### Exercise input

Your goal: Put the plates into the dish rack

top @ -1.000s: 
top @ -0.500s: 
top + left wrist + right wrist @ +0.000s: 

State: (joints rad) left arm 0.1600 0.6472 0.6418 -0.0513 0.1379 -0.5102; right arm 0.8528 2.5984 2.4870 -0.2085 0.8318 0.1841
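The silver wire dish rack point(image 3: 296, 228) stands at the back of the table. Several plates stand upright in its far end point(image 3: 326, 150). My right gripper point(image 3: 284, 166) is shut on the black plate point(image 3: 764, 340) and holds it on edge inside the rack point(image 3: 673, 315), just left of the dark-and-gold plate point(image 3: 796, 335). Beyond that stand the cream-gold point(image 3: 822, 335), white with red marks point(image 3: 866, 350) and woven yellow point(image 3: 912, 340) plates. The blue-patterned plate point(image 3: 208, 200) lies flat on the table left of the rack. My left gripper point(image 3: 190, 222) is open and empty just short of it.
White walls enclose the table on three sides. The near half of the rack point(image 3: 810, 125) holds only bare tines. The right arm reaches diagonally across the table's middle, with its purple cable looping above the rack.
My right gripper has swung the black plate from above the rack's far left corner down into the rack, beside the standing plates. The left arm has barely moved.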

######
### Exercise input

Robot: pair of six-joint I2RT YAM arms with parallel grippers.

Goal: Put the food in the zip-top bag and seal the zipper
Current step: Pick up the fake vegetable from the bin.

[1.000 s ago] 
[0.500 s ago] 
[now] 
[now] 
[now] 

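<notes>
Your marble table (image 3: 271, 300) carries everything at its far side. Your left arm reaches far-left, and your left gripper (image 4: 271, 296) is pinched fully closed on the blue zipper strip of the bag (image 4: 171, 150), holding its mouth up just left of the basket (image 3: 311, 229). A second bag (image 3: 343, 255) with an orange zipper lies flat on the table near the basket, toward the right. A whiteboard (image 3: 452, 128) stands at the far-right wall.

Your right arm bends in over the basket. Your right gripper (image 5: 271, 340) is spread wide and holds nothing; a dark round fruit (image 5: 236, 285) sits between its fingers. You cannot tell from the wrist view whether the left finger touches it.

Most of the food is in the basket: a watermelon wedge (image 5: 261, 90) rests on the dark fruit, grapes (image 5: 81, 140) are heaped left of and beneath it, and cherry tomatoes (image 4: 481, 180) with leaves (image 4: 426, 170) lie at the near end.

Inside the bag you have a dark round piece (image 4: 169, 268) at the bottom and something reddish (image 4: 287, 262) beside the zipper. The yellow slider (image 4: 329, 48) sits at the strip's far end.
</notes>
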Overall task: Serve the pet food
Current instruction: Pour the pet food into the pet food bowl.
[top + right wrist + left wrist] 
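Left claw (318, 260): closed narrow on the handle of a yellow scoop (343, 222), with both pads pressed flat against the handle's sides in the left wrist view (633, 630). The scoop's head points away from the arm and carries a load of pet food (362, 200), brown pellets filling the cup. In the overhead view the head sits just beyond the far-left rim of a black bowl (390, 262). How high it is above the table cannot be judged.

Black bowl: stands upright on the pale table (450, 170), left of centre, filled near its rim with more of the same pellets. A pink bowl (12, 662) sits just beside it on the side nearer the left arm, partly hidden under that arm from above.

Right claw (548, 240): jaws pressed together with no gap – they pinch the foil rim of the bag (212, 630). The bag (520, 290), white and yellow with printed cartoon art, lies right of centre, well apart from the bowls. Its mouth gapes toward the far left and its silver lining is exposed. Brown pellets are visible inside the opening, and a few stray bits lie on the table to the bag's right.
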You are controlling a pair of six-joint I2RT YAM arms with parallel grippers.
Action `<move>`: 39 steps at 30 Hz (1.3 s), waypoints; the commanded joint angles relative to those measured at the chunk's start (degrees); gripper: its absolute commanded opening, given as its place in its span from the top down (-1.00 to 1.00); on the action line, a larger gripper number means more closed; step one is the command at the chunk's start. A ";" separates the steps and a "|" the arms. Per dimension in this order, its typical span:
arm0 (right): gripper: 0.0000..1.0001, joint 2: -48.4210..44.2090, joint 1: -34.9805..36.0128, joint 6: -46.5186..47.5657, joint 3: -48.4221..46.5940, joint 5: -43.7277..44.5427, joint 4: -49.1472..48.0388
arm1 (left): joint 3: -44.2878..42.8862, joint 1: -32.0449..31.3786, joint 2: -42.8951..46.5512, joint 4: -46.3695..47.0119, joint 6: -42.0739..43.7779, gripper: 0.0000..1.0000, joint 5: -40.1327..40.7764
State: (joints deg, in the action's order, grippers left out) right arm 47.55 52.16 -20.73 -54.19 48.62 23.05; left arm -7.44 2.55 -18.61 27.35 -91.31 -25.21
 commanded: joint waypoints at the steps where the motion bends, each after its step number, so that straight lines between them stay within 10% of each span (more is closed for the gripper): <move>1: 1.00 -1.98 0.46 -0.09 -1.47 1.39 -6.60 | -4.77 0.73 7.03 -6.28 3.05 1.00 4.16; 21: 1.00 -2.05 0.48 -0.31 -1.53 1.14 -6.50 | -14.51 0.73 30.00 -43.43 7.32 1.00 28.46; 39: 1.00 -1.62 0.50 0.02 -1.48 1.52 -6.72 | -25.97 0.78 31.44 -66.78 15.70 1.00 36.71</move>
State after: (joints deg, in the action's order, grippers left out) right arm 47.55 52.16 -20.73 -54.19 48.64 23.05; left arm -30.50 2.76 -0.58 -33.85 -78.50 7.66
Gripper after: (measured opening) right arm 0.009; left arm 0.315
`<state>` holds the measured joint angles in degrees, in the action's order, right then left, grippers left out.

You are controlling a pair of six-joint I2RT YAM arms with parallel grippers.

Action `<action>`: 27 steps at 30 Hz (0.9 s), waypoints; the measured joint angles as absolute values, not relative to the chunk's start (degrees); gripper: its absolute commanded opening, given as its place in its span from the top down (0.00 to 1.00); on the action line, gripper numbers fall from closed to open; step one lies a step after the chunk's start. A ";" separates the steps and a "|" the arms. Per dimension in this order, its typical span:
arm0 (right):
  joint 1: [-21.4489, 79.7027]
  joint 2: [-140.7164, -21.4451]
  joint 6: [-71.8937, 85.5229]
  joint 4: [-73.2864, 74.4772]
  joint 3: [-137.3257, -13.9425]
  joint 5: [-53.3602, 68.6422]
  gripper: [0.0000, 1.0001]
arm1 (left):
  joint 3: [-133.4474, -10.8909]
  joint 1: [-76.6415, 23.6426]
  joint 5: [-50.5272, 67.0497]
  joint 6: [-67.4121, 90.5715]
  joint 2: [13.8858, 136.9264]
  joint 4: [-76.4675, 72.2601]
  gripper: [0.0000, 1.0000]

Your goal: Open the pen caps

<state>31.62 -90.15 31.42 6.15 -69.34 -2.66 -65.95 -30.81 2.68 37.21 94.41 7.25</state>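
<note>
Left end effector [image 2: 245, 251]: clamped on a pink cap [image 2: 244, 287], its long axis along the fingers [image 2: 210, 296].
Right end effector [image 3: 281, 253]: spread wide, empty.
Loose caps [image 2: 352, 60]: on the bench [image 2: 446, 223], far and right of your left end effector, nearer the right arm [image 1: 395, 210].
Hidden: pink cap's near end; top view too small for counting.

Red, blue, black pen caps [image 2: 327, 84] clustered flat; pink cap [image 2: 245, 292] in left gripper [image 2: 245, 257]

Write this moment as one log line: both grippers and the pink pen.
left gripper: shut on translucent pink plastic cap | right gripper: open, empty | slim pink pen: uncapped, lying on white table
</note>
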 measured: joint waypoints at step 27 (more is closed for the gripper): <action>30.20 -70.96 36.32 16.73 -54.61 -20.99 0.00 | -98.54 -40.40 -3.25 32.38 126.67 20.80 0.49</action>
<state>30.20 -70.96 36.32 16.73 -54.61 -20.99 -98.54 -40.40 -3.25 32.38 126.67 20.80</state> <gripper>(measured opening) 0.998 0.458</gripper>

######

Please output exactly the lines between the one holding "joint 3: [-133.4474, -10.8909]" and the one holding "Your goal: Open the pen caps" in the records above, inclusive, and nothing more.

§ Answer to the exercise
  joint 3: [-133.4474, -10.8909]
  joint 1: [-76.6415, 23.6426]
  joint 5: [-50.5272, 67.0497]
  joint 6: [-67.4121, 90.5715]
  joint 2: [13.8858, 136.9264]
  joint 4: [-76.4675, 72.2601]
  gripper: [0.0000, 1.0000]

Your goal: Open the pen caps

Nothing further remains to be added to the answer.